Table 1 A comparison based on dataset, techniques, methods, and problem of extractive text summarization

Research	Year	Techniques	Methods	Challenges
Ren et al.,[8]	2016	ML	CNN	Sentence Scoring
Gulati et al.,[9]	2016	ML	Fuzzy logic	Extraction
Wu et al.,[10]	2017	ML	LDA	Topic modeling
Nalik et al., [5]	2017	Rule Based	Rule Based	Extraction
Fang et al., [7]	2018	ML	Co-rank	Sentence Ranking
Khan et al., [6]	2019	ML	TF-IDF and K-Means	Extraction
Lierde et al., [4]	2019	Statistic	Fuzzy hyper graph	Semantic
Alami et al., [11]	2021	ML	MMR	Semantic

Table 2 A comparison based on dataset, techniques, methods, and problem of abstractive text summarization

Research	Year Dataset	Techniques	Methods	Challenges
Chopra et al., [14]	2016 DUC	DL	CNN	Long Sequences
Nallapati et al., [15]	2016 Gigaword, CNN/DM	DL	GRU-RNN	Unknown Words
Zeng et al., [16]	2016 Gigaword, DUC	DL	GRU LSTM	Large Vocabulary
See et al., [17]	2017 CNN/DM	DL	Bidirectional LSTM-RNN	Repeated Statements
Cao et al., [18]	2018 Gigaword	DL	Bidirectional GRU	Generating Summaries with Fake Facts
Sahoo et al., [13]	2018 DUC 2002	ML	Markov and SVM	Sentence Scoring
Azmi et al., [12]	2018 Arabic	Statistic	TF-IDF and NLP	Ambiguity
Zhang et al., [19]	2019 Gigaword, CNN/DM	DL	CNN	Sequential Nature of RNNs

In the last ten years, researchers have employed word embedding, TF-IDF, SVM, K-means, Markov, and MMR (maximal marginal relevance) techniques. A lot of researchers will utilize both machine learning and deep learning to summarize abstract language.

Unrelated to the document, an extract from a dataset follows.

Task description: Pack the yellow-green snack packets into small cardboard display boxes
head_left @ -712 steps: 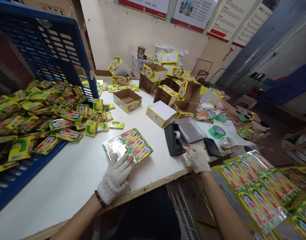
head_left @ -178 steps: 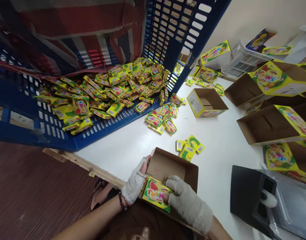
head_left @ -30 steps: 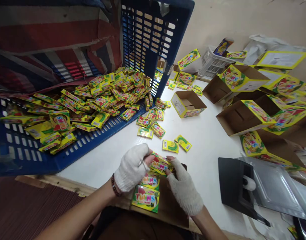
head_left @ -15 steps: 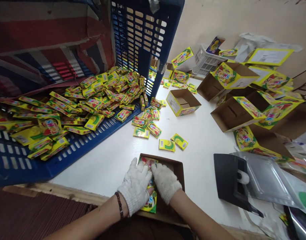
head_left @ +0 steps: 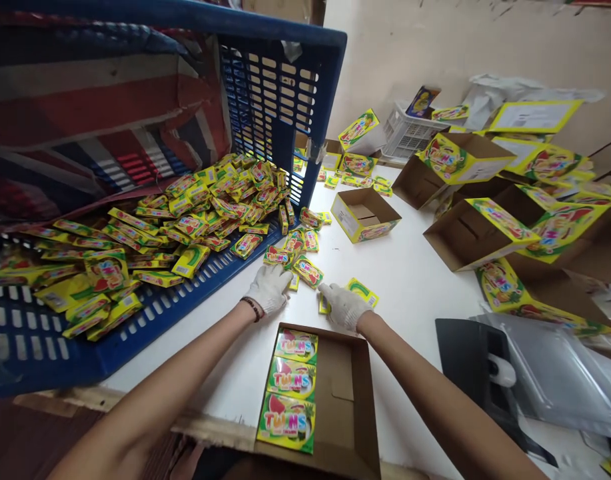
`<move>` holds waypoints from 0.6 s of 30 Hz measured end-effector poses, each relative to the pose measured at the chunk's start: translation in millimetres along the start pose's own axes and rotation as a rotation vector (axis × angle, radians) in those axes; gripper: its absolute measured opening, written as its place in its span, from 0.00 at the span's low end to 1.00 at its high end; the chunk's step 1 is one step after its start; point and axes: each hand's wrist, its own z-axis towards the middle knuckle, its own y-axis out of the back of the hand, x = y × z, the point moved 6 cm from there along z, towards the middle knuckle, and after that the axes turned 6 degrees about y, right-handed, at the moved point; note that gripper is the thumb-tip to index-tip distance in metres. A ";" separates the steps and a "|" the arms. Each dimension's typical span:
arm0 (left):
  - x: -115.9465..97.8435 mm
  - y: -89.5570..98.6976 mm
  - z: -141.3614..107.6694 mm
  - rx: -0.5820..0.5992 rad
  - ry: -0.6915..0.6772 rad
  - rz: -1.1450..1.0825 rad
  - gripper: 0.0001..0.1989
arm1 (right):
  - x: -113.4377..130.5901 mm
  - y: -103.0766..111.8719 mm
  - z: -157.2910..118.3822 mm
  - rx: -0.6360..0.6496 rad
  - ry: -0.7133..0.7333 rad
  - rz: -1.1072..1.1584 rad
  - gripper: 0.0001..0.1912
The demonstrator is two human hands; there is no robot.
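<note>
My left hand (head_left: 268, 290), in a white knit glove, is closed over a small yellow TWINS box (head_left: 294, 283) on the white table; only the box's right end shows. Also gloved in white, my right hand (head_left: 346, 307) closes on another small yellow box (head_left: 323, 305), which it mostly covers. Close behind the right hand lies a further small box (head_left: 361, 291). In front of me stands an open brown carton (head_left: 335, 427). Three TWINS boxes (head_left: 290, 380) lie flat in a row along its left side, faces up.
On the left, a blue crate (head_left: 150, 303) lies tipped with a heap of small boxes (head_left: 200, 213) spilling toward its edge. An open display carton (head_left: 365, 213) stands behind my hands. More empty cartons (head_left: 478, 233) are piled on the right, near a black device (head_left: 478, 373).
Both hands have left the brown carton and moved forward to the loose small boxes on the table. The row of three boxes in the carton is now uncovered. The view has shifted slightly.
</note>
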 end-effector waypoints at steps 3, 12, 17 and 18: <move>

Most of the research on abstractive text summarization has used deep learning algorithms like RNN, CNN, GRU, LSTM, bidirectional LSTM-RNN, and bidirectional GRU to create short summaries of short text documents on well-known datasets like XSUM, DUC, CNN/DM, and CNN. In the current study, generative tasks are utilized to produce abstractive summaries known as pre-trained language models (PTLMs).

These models have a comprehensive semantic and contextual set of features that serve to improve the readability and relevance of the generated summaries. Table 3 compares various existing and popular pre-trained language models based on datasets and methodologies, such as ELMos, BERT, T5, BART, and PEGASUS.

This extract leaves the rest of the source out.